Nachhaltigkeit ist für Unternehmen, die einen Börsengang (auch Initial Public Offering “IPO“) anstreben, ein unverzichtbarer und zentraler Werttreiber. Regulatorische Anforderungen, wie die am 5. Januar 2023 in Kraft getretene Corporate Sustainability Reporting Directive (CSRD) sowie die hohe Erwartungshaltung der Investoren machen Nachhaltigkeits- und ESG-Aspekte (Environmental, Social und Governance) zu elementaren Bestandteilen für den Platzierungserfolg zum Zeitpunkt des IPOs ebenso wie für die langfristige Performance der Aktien. Hierbei können die beiden Begriffe "ESG" und "Nachhaltigkeit", die häufig synonym verwendet werden, wie folgt voneinander abgegrenzt werden: ESG wird vor allem im Finanzsektor als Rahmen zur Bewertung der Performance in Bezug auf Umwelt, Soziales und Unternehmensführung verwendet. Nachhaltigkeit bietet darüber hinaus eine übergreifende Sicht mit dem qualitativen Ziel, negative Auswirkungen zu vermeiden.
Die Integration einer überzeugenden Nachhaltigkeitsstory in den IPO birgt das Potenzial für eine höhere Bewertung, eine verbesserte Aktienperformance und niedrigere Kapitalkosten.
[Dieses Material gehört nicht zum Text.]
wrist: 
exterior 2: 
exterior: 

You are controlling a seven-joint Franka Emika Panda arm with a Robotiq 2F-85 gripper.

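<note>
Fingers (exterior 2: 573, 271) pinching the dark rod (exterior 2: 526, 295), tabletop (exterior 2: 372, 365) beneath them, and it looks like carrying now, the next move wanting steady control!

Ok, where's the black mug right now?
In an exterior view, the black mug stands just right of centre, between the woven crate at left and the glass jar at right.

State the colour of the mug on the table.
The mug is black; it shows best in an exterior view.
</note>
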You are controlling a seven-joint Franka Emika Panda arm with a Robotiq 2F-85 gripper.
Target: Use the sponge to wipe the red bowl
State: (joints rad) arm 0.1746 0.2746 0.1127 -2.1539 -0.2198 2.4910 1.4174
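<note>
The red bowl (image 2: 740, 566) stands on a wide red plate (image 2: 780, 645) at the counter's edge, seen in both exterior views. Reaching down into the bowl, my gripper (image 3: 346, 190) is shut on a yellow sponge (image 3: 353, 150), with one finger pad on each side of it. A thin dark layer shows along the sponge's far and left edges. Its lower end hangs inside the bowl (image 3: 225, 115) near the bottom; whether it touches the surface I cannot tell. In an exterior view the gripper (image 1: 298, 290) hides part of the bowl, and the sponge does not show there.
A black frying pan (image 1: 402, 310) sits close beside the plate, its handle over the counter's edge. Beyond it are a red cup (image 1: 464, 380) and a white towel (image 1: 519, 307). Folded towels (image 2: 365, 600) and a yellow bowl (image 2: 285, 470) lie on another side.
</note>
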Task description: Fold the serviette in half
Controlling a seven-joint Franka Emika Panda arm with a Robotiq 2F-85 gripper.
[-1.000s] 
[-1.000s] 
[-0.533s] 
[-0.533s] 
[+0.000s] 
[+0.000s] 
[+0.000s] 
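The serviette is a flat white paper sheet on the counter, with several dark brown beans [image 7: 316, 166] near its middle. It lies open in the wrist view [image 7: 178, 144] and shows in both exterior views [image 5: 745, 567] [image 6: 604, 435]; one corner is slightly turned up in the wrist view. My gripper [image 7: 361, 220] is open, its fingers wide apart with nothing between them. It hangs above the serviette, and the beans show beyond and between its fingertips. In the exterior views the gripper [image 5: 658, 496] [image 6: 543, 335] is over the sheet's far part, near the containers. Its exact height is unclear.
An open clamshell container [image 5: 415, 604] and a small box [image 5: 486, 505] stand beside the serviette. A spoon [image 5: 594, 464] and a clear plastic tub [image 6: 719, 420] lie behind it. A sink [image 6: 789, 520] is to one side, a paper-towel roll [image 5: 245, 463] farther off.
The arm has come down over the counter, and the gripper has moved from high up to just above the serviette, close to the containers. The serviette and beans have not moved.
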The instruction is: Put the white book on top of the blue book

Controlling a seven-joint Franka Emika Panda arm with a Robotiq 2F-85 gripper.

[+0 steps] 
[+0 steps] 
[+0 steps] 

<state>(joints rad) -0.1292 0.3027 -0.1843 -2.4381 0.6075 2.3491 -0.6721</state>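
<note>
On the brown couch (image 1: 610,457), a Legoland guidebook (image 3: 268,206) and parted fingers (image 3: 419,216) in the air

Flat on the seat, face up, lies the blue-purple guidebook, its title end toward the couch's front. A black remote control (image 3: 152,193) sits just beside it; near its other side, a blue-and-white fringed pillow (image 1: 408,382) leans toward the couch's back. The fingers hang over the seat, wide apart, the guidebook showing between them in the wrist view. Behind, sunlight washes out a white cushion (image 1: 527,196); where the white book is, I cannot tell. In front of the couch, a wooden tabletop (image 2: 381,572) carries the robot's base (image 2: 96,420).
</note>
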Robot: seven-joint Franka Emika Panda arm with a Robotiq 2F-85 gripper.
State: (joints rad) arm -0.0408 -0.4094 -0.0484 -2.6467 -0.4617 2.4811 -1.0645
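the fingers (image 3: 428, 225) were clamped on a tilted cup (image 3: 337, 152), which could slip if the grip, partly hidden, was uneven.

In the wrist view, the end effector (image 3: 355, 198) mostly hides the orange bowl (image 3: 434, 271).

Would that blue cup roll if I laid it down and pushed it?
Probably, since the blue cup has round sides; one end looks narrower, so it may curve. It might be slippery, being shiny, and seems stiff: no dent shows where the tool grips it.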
Unternehmen, die Nachhaltigkeit systematisch in ihr Geschäftsmodell integrieren und transparent für Anleger agieren, können somit mehr Investitionen anziehen und ein Underpricing-Risiko verringern. Dies hat sich auch bei Markteinbrüchen wie der COVID-19-Pandemie bestätigt, bei denen Unternehmen mit einer starken ESG-Performance eine höhere Resilienz bewiesen. Diese Stärke spiegelte sich in nachhaltigen Aktienfonds wider, bei denen 59 Prozent der betrachteten Fonds ihre traditionellen Pendants übertrafen.1 Dabei legen Retail- ebenso wie institutionelle Investoren bei ihren Anlageentscheidungen insbesondere zum Risikomanagement und zur Renditesicherung zunehmend Wert auf Nachhaltigkeitsfaktoren. Ein Beleg für diesen Paradigmenwechsel: Laut FNG-Marktbericht 2022 stieg zwischen 2019 und 2021 das in nachhaltige Anlagen investierte Privatkapital in Deutschland um 230 Prozent und die Anzahl der ESG-getriebenen Entscheidungen für Anlageobjekte institutioneller Investoren um 26 Prozent an.2
Tatsächlich geben laut einer Studie der Index Industry Association 85 Prozent der Asset Manager an, dass ESG für ihre Investments von hoher Priorität ist. Gleichzeitig äußern über 30 Prozent Bedenken hinsichtlich der Transparenz und Offenlegung von Nachhaltigkeitsaktivitäten.3 Dies ist u.a. auf das sogenannte Greenwashing zurückzuführen. Greenwashing bezeichnet den Versuch von Unternehmen, sich ein nachhaltiges Image zu geben, ohne entsprechende Nachhaltigkeitsmaßnahmen systematisch ins Geschäftsmodell zu integrieren.
Aber nicht nur Investoren, sondern auch Verbraucher stellen Nachhaltigkeitsaspekte zunehmend in den Vordergrund. So geben laut der Deloitte Climate Sentiment Studie 2022 63 Prozent der Verbraucher an, dass sie ihr Konsum- und Kaufverhalten anpassen, um den Auswirkungen des Klimawandels entgegenzuwirken. Ein authentisches Nachhaltigkeitsversprechen und dessen konsequente Umsetzung sind essenziell, um das Vertrauen der Verbraucher, Investoren und der breiteren Öffentlichkeit zu gewinnen und zu halten.
Nachhaltigkeitsstrategie und -Reporting sind somit ein elementarer Bestandteil in der Vorbereitung auf den Kapitalmarkt – und finden Berücksichtigung in diversen Prozessschritten, von der IPO Due Diligence zur Identifikation von Risiken über die Etablierung einer nachhaltigkeitsbezogenen Corporate Governance bis hin zur Entwicklung einer überzeugenden Equity Story und deren Abbildung in der Regulatorik-konformen Nachhaltigkeitsberichterstattung. Im Rahmen des Kapitalmarktangangs dient der Wertpapierprospekt als eine Grundlage für die Offenlegung aller Nachhaltigkeitsbestreben, einschließlich der Nachhaltigkeitsstrategie, ihrer Auswirkungen auf die operative Geschäftstätigkeit und der ESG-Risikobewertung. Daneben gibt es die jährliche Nachhaltigkeitsberichterstattung, die in Europa zukünftig auf Basis der European Sustainability Reporting Standards (ESRS) erfolgen soll. Unternehmen, die der NFRD (Non-Financial Reporting Directive) bzw. zukünftig der CSRD unterliegen, sind durch die EU-Taxonomie verpflichtet, Angaben dazu zu machen, inwieweit ihre Geschäftsaktivitäten als ökologisch nachhaltig einzustufen sind.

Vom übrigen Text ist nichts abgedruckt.